> _Action item_
Your answer should consist of each line from the data below that contains "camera".
(Beginning of Records to process)
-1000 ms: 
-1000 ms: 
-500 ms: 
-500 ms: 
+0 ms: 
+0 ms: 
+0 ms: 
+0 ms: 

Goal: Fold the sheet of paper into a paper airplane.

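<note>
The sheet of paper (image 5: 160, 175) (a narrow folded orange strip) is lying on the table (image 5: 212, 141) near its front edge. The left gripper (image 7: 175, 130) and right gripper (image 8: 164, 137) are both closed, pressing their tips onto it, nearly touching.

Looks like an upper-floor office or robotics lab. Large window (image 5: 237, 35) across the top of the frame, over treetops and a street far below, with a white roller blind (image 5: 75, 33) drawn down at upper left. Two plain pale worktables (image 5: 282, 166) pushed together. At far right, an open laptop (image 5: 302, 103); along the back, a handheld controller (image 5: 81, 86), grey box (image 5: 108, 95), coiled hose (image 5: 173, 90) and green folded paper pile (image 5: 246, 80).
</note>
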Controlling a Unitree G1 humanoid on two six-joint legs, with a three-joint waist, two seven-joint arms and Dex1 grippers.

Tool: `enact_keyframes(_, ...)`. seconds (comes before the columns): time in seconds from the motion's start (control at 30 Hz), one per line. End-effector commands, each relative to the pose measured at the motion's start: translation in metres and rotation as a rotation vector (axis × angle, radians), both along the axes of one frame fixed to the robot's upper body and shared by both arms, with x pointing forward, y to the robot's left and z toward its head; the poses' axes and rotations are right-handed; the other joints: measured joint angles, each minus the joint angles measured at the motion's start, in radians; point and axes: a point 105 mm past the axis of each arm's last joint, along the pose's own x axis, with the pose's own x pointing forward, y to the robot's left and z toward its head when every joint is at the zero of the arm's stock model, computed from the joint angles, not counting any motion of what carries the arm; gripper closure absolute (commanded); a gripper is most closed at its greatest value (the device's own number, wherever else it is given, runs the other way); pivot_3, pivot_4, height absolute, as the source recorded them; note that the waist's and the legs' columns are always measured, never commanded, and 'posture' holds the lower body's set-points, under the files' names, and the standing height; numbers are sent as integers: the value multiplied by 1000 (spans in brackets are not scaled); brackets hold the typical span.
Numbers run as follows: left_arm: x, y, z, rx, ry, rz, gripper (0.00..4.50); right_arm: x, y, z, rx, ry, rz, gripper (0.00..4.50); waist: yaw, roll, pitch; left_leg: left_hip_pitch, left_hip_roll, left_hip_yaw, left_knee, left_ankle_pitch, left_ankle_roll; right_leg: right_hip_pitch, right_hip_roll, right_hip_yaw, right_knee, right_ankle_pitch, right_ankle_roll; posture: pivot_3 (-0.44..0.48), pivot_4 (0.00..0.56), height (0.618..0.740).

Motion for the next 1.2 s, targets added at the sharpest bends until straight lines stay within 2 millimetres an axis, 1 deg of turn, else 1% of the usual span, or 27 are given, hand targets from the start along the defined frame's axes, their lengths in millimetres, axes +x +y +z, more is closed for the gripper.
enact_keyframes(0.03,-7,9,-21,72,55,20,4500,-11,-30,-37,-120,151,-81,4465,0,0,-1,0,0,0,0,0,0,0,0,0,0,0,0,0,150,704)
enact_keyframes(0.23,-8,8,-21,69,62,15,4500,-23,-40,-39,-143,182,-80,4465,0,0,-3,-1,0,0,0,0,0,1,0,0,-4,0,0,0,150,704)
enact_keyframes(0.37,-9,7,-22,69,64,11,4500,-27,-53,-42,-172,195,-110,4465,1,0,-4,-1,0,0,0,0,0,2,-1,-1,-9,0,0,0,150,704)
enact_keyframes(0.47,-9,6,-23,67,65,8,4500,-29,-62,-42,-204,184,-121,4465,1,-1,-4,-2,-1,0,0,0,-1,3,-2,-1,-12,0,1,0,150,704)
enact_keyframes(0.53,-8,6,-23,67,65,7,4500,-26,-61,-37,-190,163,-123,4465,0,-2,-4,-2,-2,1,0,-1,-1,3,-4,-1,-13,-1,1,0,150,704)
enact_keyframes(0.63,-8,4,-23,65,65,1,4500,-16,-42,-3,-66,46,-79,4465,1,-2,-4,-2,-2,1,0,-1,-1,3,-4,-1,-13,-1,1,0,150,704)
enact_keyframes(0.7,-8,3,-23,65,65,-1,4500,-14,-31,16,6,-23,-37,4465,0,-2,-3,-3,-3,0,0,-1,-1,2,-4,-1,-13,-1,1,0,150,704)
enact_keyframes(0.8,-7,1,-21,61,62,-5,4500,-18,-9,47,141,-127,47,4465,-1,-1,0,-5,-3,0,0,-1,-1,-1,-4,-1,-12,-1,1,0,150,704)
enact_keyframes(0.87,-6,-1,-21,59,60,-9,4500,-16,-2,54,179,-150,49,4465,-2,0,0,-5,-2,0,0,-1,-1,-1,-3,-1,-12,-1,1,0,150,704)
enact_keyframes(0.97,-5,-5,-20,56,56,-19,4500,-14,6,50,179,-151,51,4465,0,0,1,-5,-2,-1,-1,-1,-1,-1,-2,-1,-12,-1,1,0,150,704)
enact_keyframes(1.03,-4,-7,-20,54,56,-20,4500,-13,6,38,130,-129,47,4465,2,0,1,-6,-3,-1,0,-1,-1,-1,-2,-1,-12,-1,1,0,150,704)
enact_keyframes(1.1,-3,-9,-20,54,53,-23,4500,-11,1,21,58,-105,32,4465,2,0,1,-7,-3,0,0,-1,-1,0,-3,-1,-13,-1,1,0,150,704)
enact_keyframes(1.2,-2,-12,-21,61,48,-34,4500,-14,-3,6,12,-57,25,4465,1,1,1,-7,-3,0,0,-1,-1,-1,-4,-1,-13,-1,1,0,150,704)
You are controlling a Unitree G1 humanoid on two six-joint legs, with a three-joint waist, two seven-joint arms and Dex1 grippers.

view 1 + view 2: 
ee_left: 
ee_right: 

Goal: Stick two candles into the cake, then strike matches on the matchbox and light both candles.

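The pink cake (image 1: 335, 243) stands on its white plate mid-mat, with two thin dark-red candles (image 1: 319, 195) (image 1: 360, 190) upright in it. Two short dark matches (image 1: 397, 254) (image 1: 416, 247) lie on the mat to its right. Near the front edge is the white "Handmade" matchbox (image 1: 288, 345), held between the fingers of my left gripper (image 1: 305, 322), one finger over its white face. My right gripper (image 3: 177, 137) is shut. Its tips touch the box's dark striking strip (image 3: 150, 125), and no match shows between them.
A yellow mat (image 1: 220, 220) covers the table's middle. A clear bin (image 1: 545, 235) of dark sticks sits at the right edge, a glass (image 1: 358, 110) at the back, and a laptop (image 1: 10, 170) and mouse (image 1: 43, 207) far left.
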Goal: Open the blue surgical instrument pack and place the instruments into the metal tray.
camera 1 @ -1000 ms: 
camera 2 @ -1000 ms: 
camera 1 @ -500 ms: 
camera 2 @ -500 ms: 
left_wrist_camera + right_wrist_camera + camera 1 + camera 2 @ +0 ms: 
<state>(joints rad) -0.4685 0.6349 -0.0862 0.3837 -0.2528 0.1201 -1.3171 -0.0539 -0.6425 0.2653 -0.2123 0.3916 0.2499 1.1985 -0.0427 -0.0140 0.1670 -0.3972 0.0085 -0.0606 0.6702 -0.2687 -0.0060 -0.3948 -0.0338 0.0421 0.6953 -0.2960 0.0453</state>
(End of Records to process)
> _Solution for this exercise_
camera 1 @ -1000 ms: 
camera 2 @ -1000 ms: 
camera 1 @ -500 ms: 
camera 2 @ -500 ms: 
left_wrist_camera + right_wrist_camera + camera 1 + camera 2 @ +0 ms: 

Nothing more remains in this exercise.